Franchement, j’aurais adoré adorer cette pièce. Il est vrai qu’au départ il y avait matière à s’emballer. Un Georges Werler aux commandes, réputé être le metteur en scène préféré de Michel Bouquet (qui joue d’ailleurs sous sa houlette, en ce moment même, dans Le roi se meurt d’Ionesco), ce n’était déjà pas rien. Et j’avais grande envie de le découvrir, moi aussi, cet auteur américain né dans le Middle West en 1946, fascinant Georges Werler au point qu’il ait déjà monté trois de ses pièces. Oui, j’avais grande envie de me plonger dans l’univers âpre et profondément psychologique de ce Lanie Robertson qui dit vouloir toujours « placer les enjeux très haut ». Et qui affirme de toutes ses pièces qu’elles sont « intenses, politiques et contemporaines ». Il y avait aussi l’intérêt du thème (la « rééducation » des soldats au sortir de la guerre) à l’heure où les plaies sordides d’Irak et d’Afghanistan suppurent encore. Et puis cette odeur de souffre qui flottait : lorsque la pièce fut représentée au Texas, Lanie Robertson, accusé de cracher sur l’Amérique et d’insulter l’armée, dut déguerpir vite fait devant les menaces de mort. Enfin, ce titre puissant, comme un appel…

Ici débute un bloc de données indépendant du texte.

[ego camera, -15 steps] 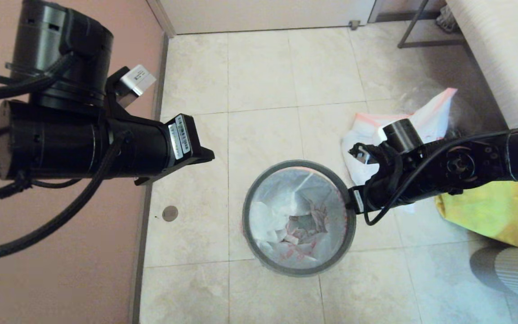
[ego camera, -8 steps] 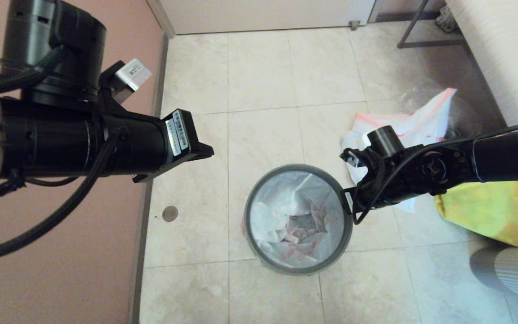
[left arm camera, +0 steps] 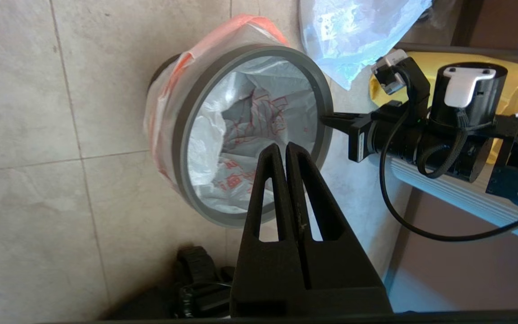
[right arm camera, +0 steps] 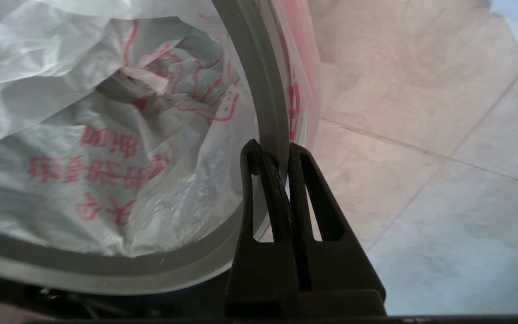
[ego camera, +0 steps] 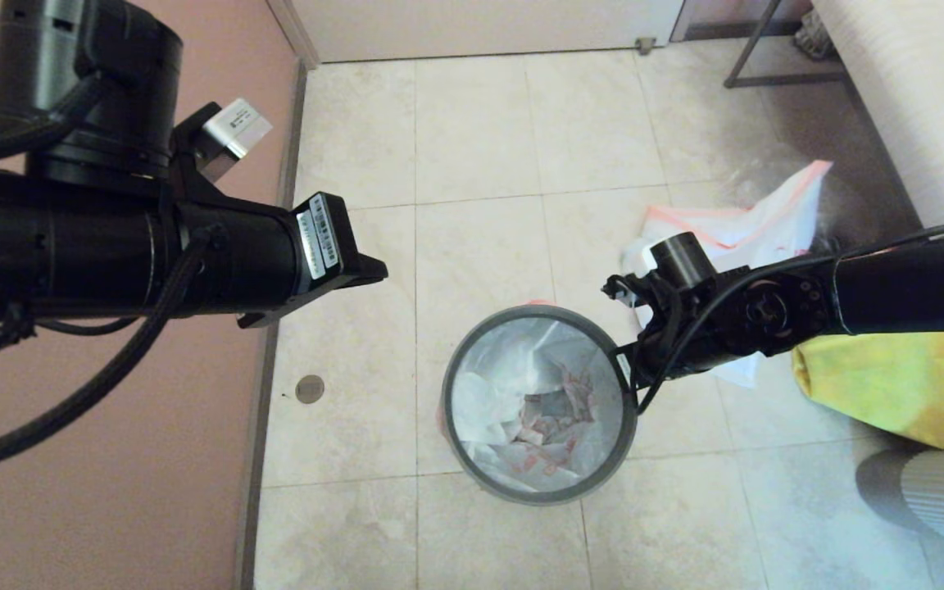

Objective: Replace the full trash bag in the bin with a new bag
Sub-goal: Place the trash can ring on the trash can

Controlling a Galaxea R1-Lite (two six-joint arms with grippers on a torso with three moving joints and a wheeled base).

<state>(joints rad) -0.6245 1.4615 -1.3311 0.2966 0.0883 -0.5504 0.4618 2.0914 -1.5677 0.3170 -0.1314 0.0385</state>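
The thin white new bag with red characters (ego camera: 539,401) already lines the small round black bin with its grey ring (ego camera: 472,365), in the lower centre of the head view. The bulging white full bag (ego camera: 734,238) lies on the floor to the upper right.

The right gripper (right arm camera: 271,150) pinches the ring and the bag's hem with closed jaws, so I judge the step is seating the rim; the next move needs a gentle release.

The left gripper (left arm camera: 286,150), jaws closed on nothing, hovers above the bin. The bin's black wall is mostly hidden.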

Et les premiers instants furent fulgurants, quand s’imprima sur ma rétine l’esthétique glacée-bouillante d’une toile à la Edward Hopper. Dans la lueur électrique d’un néon rouge affichant « station-service » se tenaient là, entre bar, billard et ventilateur, un gros vieux brutal et moite dans son bleu de travail, un bel éphèbe musclé, fébrile et déglingué par les horreurs du Vietnam, et une jeune femme à fleur de sexe, désirable à se damner. J’avais, vous dis-je, l’impression saisissante d’avoir été catapultée dans un des tableaux les plus célèbres de ce peintre réaliste de l’American way of life. Tout y était : la mélancolie, l’attente, la solitude, l’angoisse et l’érotisme en suspension ; le subtil jeu d’ombre et de lumière nimbant les corps ; le huis clos à l’intérieur et le monde extérieur fantasmé. Mais la magie fut éphémère.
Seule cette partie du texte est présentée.